**Exercise details**
From the first line to the last, write out the records exactly, leaving the pictures behind.

**Data shown**
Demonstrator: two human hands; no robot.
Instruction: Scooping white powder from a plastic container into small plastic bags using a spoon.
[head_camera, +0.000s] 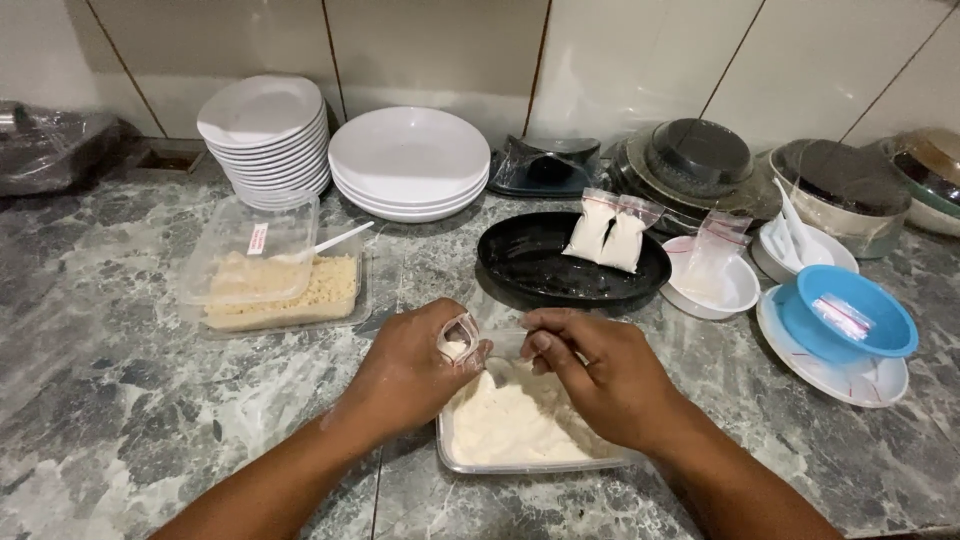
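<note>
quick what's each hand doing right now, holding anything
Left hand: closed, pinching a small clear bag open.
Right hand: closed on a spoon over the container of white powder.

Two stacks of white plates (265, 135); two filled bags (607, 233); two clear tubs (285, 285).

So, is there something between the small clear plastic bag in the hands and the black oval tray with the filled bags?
Nothing visible: bare marble counter lies between the small clear plastic bag and the black oval tray.
</note>
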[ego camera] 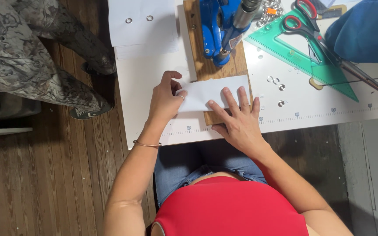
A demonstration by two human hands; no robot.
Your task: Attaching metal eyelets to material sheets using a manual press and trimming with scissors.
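Left hand point(165, 98) pinches the white paper strip point(213, 92)'s end; right hand point(237, 118) presses flat, fingers spread—best kept square on the wooden board point(206, 65).

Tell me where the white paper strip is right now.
In the head view, the white paper strip lies on the wooden base board below the blue press, pinned between the left hand and right hand.

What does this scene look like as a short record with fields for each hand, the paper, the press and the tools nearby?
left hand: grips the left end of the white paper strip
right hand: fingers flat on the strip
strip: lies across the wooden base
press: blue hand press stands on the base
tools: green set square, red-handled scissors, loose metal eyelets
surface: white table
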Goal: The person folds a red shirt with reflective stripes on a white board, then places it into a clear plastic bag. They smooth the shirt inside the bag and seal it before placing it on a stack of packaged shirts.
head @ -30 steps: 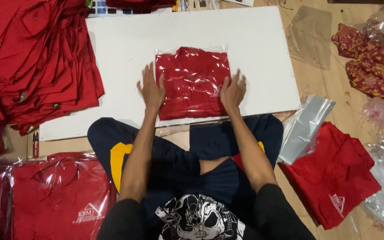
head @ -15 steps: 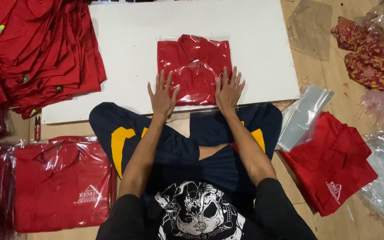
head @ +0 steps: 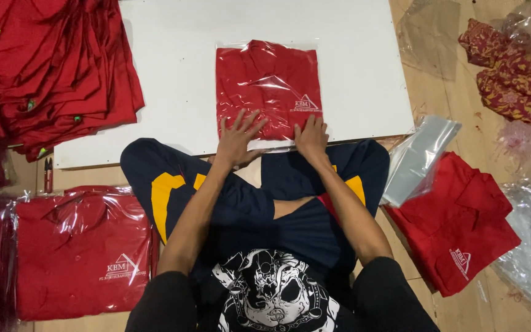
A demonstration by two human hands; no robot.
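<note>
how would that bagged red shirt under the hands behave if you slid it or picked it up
The bagged red shirt would probably slide easily: its clear plastic is glossy and lies on the smooth white board. Lifted by one edge it would likely sag, being folded cloth. It looks light, since both hands, left and right, merely press it flat.

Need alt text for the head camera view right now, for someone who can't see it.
Both hands, left hand and right hand, press flat on the near edge of a bagged red shirt lying on a white board. More red shirts are piled at left and a bagged one lies beside the seated person's knee.
</note>
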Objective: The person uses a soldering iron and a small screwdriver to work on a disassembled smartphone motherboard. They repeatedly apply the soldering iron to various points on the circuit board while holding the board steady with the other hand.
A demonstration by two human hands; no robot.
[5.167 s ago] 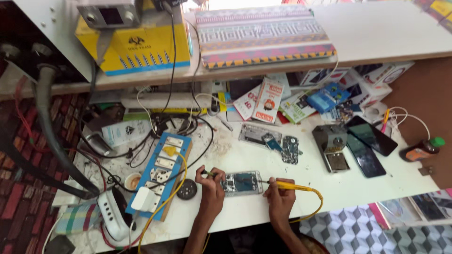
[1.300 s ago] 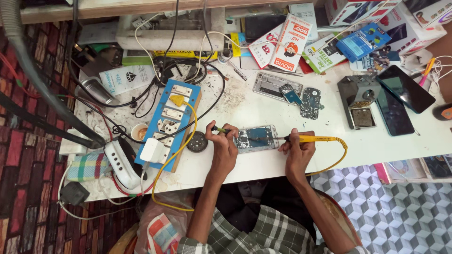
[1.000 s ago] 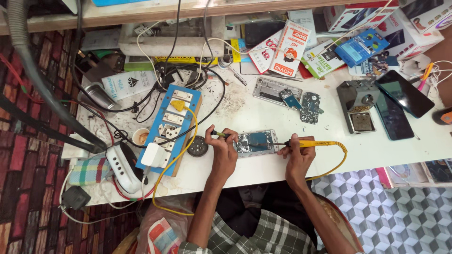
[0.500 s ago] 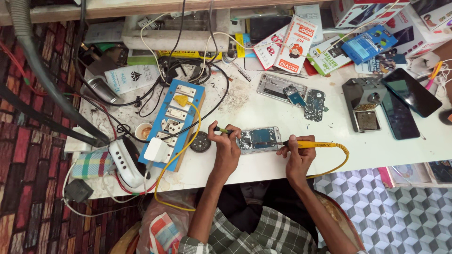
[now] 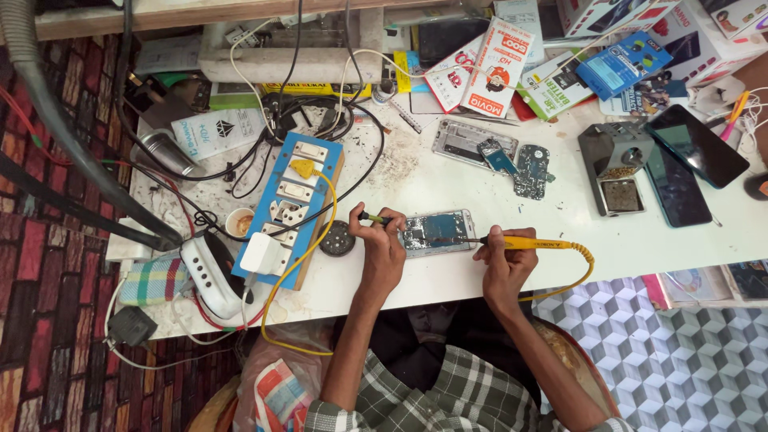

**Response to the exercise**
Demonstrator: two human hands; no robot.
Instruction: Scooping white powder from a plastic container into small plastic bags using a spoon.
[head_camera, +0.000s] 
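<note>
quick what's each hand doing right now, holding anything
Left hand: closed, pinching a small clear bag open.
Right hand: closed on a spoon over the container of white powder.

Two stacks of white plates (265, 135); two filled bags (607, 233); two clear tubs (285, 285).

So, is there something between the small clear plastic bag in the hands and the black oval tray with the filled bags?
Nothing visible: bare marble counter lies between the small clear plastic bag and the black oval tray.
</note>
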[ego camera] 
A demonstration by two human hands; no robot.
Your task: Attaching metal eyelets to material sheets using a manual press and trimming with scissors.
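Left hand point(165, 98) pinches the white paper strip point(213, 92)'s end; right hand point(237, 118) presses flat, fingers spread—best kept square on the wooden board point(206, 65).

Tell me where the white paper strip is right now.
In the head view, the white paper strip lies on the wooden base board below the blue press, pinned between the left hand and right hand.

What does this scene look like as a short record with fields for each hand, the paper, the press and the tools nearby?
left hand: grips the left end of the white paper strip
right hand: fingers flat on the strip
strip: lies across the wooden base
press: blue hand press stands on the base
tools: green set square, red-handled scissors, loose metal eyelets
surface: white table
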Goal: The person folds a red shirt with reflective stripes on a white board, then places it into a clear plastic bag. They smooth the shirt inside the bag and seal it before placing it on a stack of packaged shirts.
head @ -30 steps: 
head @ -15 steps: 
head @ +0 steps: 
A demonstration by two human hands; no robot.
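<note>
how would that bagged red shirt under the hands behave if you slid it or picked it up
The bagged red shirt would probably slide easily: its clear plastic is glossy and lies on the smooth white board. Lifted by one edge it would likely sag, being folded cloth. It looks light, since both hands, left and right, merely press it flat.

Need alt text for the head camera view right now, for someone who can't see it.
Both hands, left hand and right hand, press flat on the near edge of a bagged red shirt lying on a white board. More red shirts are piled at left and a bagged one lies beside the seated person's knee.
</note>
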Objective: The person uses a soldering iron and a small screwdriver to work on a disassembled smartphone motherboard. They repeatedly apply the soldering iron to various points on the circuit board while holding the board steady with the other hand.
A demonstration by two human hands; no robot.
[5.167 s ago] 
[1.300 s ago] 
[1.000 s ago] 
[0.500 s ago] 
[now] 

This completes the answer.